Exercise details » All of the data is to be set down again without any alteration.

Dataset extract »
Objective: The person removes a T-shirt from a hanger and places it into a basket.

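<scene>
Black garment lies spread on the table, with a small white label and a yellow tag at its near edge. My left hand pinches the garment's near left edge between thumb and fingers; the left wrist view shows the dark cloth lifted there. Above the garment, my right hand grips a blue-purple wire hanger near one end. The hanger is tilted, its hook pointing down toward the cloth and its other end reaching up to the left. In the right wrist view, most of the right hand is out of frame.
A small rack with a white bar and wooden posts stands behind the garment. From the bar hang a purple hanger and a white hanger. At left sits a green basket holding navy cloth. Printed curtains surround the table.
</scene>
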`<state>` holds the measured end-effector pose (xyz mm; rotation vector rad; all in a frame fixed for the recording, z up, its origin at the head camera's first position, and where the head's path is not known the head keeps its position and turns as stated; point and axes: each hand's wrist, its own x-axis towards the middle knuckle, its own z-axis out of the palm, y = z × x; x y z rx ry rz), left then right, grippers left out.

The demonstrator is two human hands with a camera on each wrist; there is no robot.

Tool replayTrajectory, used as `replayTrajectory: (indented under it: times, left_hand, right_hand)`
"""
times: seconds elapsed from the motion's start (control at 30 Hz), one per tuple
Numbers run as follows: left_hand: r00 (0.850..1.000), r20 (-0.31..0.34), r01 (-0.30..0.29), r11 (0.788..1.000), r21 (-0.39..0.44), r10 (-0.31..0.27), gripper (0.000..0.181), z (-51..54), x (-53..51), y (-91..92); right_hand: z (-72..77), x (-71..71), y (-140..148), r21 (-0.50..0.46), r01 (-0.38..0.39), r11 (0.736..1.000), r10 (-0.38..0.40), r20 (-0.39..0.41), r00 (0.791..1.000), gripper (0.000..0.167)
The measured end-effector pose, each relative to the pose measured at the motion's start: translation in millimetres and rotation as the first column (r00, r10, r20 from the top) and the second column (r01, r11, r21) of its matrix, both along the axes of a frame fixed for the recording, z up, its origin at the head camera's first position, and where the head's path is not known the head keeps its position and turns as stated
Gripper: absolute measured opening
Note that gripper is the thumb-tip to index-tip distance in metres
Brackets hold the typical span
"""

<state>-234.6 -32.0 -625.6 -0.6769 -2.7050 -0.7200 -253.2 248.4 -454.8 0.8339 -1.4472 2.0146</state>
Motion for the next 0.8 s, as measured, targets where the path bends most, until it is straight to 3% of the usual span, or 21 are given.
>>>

Response to this exercise »
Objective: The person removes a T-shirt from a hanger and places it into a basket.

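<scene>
Black garment lies spread on the table, with a small white label and a yellow tag at its near edge. My left hand pinches the garment's near left edge between thumb and fingers; the left wrist view shows the dark cloth lifted there. Above the garment, my right hand grips a blue-purple wire hanger near one end. The hanger is tilted, its hook pointing down toward the cloth and its other end reaching up to the left. In the right wrist view, most of the right hand is out of frame.
A small rack with a white bar and wooden posts stands behind the garment. From the bar hang a purple hanger and a white hanger. At left sits a green basket holding navy cloth. Printed curtains surround the table.
</scene>
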`<state>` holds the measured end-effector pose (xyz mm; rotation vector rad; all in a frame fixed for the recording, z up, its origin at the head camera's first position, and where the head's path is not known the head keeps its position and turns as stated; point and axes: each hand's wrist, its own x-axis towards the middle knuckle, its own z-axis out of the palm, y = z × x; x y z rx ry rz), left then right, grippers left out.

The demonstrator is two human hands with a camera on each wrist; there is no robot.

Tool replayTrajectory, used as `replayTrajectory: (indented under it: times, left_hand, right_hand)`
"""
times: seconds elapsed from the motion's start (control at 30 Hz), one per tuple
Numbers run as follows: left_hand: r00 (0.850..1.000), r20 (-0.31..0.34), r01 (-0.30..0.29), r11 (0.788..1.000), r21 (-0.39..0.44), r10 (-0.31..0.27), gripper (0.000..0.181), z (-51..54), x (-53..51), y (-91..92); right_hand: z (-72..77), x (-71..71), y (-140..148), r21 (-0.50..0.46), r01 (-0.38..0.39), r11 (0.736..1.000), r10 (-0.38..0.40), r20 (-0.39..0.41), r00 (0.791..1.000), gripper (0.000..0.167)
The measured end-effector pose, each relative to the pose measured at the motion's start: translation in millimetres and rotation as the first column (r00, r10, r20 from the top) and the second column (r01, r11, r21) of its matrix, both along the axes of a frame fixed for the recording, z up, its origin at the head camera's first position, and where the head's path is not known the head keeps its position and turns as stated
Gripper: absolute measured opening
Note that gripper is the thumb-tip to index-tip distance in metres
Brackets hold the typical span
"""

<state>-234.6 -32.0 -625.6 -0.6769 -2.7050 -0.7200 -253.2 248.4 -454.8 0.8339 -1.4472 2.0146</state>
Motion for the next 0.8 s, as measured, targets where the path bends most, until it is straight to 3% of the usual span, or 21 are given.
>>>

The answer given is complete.